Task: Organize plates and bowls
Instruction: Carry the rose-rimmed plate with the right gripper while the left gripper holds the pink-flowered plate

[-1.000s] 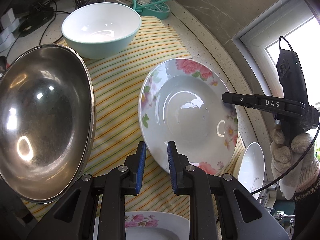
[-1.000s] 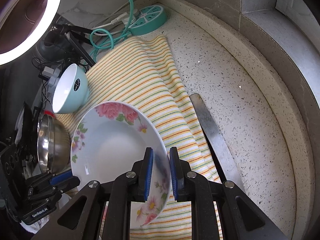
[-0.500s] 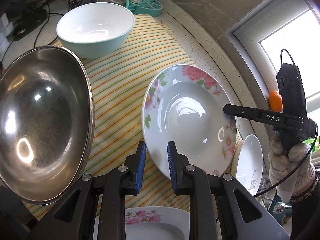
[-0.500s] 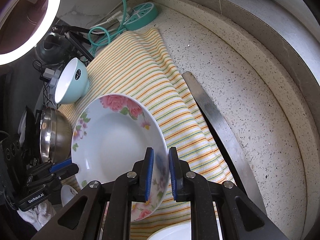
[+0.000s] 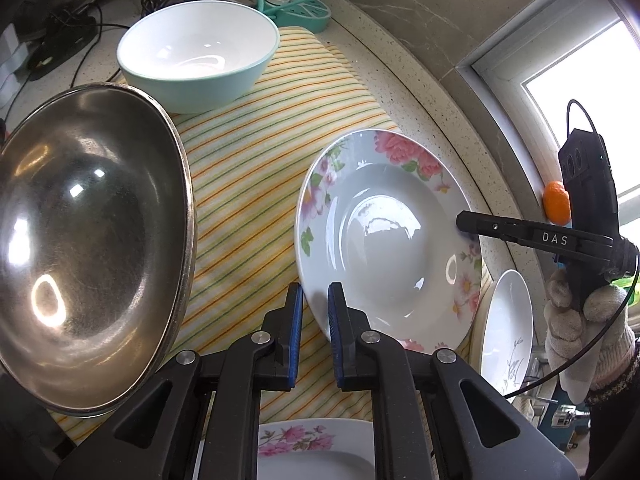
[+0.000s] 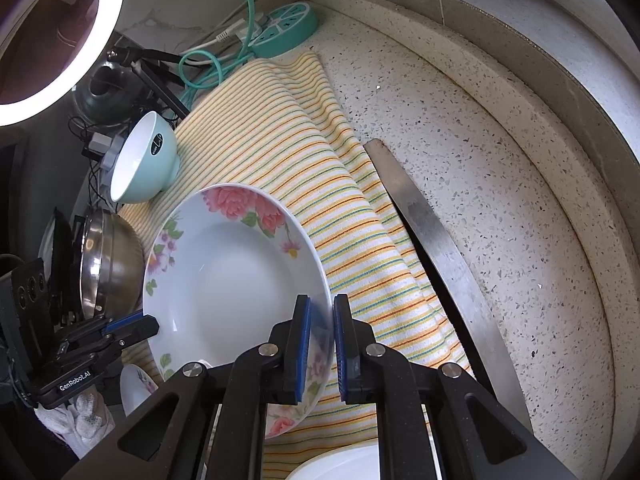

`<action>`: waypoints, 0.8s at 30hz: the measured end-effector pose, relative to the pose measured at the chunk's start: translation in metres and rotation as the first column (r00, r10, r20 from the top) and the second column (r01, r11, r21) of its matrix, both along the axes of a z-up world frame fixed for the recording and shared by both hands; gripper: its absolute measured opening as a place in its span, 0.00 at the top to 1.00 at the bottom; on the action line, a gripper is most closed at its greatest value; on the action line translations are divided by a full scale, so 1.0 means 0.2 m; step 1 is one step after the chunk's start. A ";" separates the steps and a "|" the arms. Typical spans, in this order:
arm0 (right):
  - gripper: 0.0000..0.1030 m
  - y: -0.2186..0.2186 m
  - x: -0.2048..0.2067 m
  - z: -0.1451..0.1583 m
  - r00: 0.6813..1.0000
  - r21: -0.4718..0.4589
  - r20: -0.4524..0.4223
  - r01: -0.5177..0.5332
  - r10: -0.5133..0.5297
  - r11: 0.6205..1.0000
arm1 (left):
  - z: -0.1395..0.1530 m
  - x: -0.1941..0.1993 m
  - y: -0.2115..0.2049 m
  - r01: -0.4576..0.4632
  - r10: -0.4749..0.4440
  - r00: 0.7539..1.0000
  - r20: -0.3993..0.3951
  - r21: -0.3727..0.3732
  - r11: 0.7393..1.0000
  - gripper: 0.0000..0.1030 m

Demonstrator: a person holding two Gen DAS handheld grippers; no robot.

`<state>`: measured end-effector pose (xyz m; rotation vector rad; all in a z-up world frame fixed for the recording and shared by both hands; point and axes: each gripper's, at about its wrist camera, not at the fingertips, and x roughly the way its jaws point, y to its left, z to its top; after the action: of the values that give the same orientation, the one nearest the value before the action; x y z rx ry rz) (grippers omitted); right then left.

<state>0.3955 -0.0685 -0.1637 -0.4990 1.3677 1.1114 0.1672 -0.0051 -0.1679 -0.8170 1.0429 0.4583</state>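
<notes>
The floral plate (image 5: 384,240) is held up on edge over the striped cloth (image 5: 256,168), and since 1 second ago it has travelled toward the near edge of the counter (image 6: 500,208), away from the teal bowl (image 5: 198,52) that stands at the cloth's far end. The right gripper (image 6: 320,344) has its 2 fingers closed on the plate's rim, as before, so it carries the weight. The left gripper (image 5: 312,328) has its fingers set narrowly apart with the plate's opposite rim between them; whether they actually press it I cannot tell. The steel bowl (image 5: 88,240) sits at the cloth's left edge, apparently unmoved. Over that second a small white plate (image 5: 506,328) has come further into the left wrist view, just beside the floral plate's lower rim, and a second floral plate (image 5: 308,452) shows at the near edge under the left gripper. My judgement: the plate is being carried toward the other plates for stacking, with bowls left for later.
</notes>
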 end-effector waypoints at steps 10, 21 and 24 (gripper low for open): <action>0.90 0.00 0.02 -0.02 1.000 0.006 -0.025 0.011 -0.011 1.000 | -0.01 0.04 0.00 -0.019 0.019 1.000 0.003 0.013 1.000 0.90; 0.90 -0.04 0.01 -0.02 0.998 0.022 -0.059 0.035 -0.034 0.999 | 0.02 0.01 -0.02 -0.002 0.002 1.000 -0.001 0.056 0.998 0.90; 0.90 -0.06 0.00 -0.01 0.998 0.024 -0.056 0.039 -0.037 0.999 | 0.03 0.00 -0.02 0.001 -0.001 1.000 0.003 0.048 0.999 0.90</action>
<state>0.3948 -0.0800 -0.1657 -0.4248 1.4047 1.1171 0.1669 -0.0086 -0.1624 -0.7744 1.0262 0.4790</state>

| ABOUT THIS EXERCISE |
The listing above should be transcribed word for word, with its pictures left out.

| EXERCISE RESPONSE |
Task: Organize plates and bowls
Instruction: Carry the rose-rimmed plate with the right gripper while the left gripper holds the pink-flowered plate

[-1.000s] 
[-1.000s] 
[-0.500s] 
[-0.500s] 
[+0.000s] 
[+0.000s] 

`<action>`: waypoints, 0.8s at 30hz: the measured end-effector pose, relative to the pose measured at the chunk's start: translation in metres and rotation as the first column (r00, r10, r20 from the top) and the second column (r01, r11, r21) of its matrix, both along the axes of a z-up world frame fixed for the recording and shared by both hands; gripper: its absolute measured opening as a place in its span, 0.00 at the top to 1.00 at the bottom; on the action line, a gripper is most closed at its greatest value; on the action line translations are divided by a full scale, so 1.0 means 0.2 m; step 1 is one step after the chunk's start. A ";" separates the steps and a "|" the arms. Typical spans, in this order:
arm0 (right):
  - gripper: 0.0000..0.1030 m
  - y: -0.2186..0.2186 m
  - x: -0.2048..0.2067 m
  - z: -0.1451..0.1583 m
  - r00: 0.6813..1.0000
  - r21: -0.4718..0.4589
  - r20: -0.4524..0.4223
  - r01: -0.5177..0.5332
  - r10: -0.5133..0.5297
  - r11: 0.6205..1.0000
arm1 (left):
  - z: -0.1395..0.1530 m
  - x: -0.1941..0.1993 m
  - y: -0.2115..0.2049 m
  - r01: -0.4576..0.4632
  - r10: -0.4749..0.4440
  - r00: 0.7539..1.0000
  - r20: -0.3993..0.3951
  - r21: -0.3727..0.3732
  - r11: 0.7393..1.0000
  - gripper: 0.0000..0.1030 m

Demonstrator: a person holding two Gen DAS handheld grippers; no robot.

`<state>`: measured end-effector pose (xyz m; rotation vector rad; all in a z-up world frame fixed for the recording and shared by both hands; point and axes: each gripper's, at about its wrist camera, not at the fingertips, and x roughly the way its jaws point, y to its left, z to its top; after the action: of the values that give the same orientation, the one nearest the value before the action; x y z rx ry rz) (grippers omitted); right then left.

<state>0.3955 -0.0685 -0.1637 -0.4990 1.3677 1.1114 0.1672 -0.0051 -0.1679 -0.8170 1.0429 0.4583</state>
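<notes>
The floral plate (image 5: 384,240) is held up on edge over the striped cloth (image 5: 256,168), and since 1 second ago it has travelled toward the near edge of the counter (image 6: 500,208), away from the teal bowl (image 5: 198,52) that stands at the cloth's far end. The right gripper (image 6: 320,344) has its 2 fingers closed on the plate's rim, as before, so it carries the weight. The left gripper (image 5: 312,328) has its fingers set narrowly apart with the plate's opposite rim between them; whether they actually press it I cannot tell. The steel bowl (image 5: 88,240) sits at the cloth's left edge, apparently unmoved. Over that second a small white plate (image 5: 506,328) has come further into the left wrist view, just beside the floral plate's lower rim, and a second floral plate (image 5: 308,452) shows at the near edge under the left gripper. My judgement: the plate is being carried toward the other plates for stacking, with bowls left for later.
</notes>
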 end-effector waypoints at steps 10, 21 and 24 (gripper low for open): <action>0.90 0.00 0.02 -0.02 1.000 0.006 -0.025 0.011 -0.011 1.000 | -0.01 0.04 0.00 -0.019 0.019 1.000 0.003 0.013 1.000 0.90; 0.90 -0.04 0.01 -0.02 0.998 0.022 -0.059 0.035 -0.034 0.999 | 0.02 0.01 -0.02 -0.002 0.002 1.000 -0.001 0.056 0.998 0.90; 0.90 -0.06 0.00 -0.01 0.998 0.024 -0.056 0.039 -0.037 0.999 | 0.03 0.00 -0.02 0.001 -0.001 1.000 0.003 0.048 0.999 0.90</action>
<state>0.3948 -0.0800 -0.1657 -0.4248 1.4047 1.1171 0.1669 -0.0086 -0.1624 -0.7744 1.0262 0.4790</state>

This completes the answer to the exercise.